Take the listing below and print exactly the lines starting at the line containing "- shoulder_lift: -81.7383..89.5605" and ending at the line containing "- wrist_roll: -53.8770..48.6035", both ends included, and no others.

::: AVAILABLE DATA

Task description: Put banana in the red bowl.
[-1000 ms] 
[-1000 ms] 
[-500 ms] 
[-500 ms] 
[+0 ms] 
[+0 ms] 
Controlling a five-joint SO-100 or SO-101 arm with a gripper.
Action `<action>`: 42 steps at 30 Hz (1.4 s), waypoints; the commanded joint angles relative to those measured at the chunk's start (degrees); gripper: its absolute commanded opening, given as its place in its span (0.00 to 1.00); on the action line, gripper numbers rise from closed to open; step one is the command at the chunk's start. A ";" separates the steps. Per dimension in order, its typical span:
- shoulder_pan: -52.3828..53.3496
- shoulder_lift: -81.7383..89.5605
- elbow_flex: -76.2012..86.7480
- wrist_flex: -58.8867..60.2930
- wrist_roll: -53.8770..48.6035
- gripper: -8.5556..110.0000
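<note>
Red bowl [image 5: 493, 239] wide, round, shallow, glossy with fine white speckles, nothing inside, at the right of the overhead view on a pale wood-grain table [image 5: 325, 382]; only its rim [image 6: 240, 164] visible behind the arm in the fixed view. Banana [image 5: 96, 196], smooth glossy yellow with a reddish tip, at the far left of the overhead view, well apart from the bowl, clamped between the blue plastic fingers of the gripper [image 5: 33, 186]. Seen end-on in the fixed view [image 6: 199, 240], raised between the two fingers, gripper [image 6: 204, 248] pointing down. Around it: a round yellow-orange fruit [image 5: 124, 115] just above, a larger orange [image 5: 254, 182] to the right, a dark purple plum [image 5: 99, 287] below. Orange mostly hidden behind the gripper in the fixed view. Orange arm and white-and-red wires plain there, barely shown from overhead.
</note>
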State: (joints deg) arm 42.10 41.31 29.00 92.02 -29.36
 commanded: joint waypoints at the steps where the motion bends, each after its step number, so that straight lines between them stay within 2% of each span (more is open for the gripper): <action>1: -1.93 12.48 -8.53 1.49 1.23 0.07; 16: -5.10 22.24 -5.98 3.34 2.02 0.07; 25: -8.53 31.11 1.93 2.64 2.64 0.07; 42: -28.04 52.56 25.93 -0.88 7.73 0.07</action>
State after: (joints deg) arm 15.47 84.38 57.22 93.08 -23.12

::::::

TASK SOLUTION:
- shoulder_lift: -81.7383..89.5605
- elbow_flex: -76.2012..86.7480
- wrist_flex: -58.8867..60.2930
- wrist_roll: -53.8770..48.6035

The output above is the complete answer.